With the non availability of free Anti Hemophilic Factor (AHF) in government hospitals people with hemophilia (PwH) are suffering hard to get treatment. There are instances of People have sold their property to bear the expenditure of treatment. Sharing their agony, Hemophilia patients requested government to make treatment available at affordable cost, if cant supply it freely.
Mahesh resident of Maddur with tears in eyes said: “my two sons were infected with hemophilia since birth. My wife Bhagyamma committed suicide along with my second son, depressed over the issue.” Now, Mahesh is leading life with his elder son 12-year-old Appusri Gowda, who is PwH.
18-year-old Nataraj, an 2nd year B.Com student is undergoing treatment from four months of baby. His father Paremsh, an Agriculturist said “to provide treatment I sold portion of the land. With the non availability of drugs in government hospitals, where are facing lot of problems.”
Patient Kempegowda of Somanahalli, Hunsur Taluk said his son and grand son are suffering from hemophilia. “The treatment is very expensive and cant be beard by a common man. We have walked from pillars to post seeking help, but no one looked towards us. Government should look into this issue seriously.”
Karnataka was the first state to provide medicine for Hemophilia patients with a BPL card. But unfortunately as it was not included in the State budget the supply of these medicines has been stopped since three years.
According to Doctors An average of Rs 1.5 is needed for a patient. In houses about 2-4 persons have Hemophilia and the economic condition of the families makes people their life misery. For 250 ML of vial it costs Rs 3475 and for 300 ML about 5,500.
Hemophilia Federation of India Vice President Vikash Goyal said 16,000 people in country, 1500 in state and about 89 in Mysore are identified with Hemophilia.
Hemophilia cases are increasing in country and identification of undiagnosed people is a big challenge. 80 per cent1.2 lakh people of people in country are suffering with Hemophilia and about 70 per cent of Hemophilia patients become disabled, he added.

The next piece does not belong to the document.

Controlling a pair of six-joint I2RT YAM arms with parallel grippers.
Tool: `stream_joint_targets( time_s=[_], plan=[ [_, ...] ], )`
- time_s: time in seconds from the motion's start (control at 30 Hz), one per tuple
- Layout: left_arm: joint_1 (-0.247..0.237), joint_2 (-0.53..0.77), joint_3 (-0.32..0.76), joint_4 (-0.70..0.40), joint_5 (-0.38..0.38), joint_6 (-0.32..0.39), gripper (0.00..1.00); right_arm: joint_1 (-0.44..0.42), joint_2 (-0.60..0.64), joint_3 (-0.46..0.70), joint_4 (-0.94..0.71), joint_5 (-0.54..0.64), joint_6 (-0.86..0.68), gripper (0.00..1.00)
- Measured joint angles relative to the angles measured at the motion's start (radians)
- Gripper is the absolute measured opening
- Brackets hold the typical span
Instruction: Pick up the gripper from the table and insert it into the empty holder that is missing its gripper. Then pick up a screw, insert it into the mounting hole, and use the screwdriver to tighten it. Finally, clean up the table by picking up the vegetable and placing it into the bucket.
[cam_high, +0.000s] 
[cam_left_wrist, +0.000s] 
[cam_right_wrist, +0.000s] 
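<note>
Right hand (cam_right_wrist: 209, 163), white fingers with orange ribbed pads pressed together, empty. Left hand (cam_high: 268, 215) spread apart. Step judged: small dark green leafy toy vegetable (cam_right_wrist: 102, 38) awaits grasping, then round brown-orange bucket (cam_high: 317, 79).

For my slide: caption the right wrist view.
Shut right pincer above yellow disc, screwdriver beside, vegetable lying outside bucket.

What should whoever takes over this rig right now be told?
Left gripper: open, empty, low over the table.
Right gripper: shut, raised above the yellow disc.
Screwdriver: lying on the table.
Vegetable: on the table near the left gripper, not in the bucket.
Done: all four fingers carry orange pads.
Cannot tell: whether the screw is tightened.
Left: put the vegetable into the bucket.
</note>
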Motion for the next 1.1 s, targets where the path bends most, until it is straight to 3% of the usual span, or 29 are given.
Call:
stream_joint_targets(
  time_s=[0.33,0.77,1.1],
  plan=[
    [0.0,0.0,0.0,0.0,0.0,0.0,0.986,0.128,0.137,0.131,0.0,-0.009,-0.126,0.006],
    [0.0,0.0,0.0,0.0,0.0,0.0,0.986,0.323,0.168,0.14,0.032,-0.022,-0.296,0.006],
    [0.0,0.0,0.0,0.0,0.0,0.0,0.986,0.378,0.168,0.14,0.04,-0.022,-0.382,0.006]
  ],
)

He said, HFI has submitted a memorandum to government seeking allocation of Rs 20 crore in the budget for treatment and provide a special hemophilia ward in government hospitals. But still their demands have remained unaddressed.
Virkam Hospital Dr Anjali Arun said that the Hemophilia disorder can lead to death and patients suffer from severe joint and muscle bleeding. Girls, women have bleeding in gems.
Hemophilia is a genetic, life-long threatening bleeding disorder, incurable in nature and a very expensive to manage in terms of medication and care. The major challenge is treating poor people with Hemophilia as most of the patients are economically poor.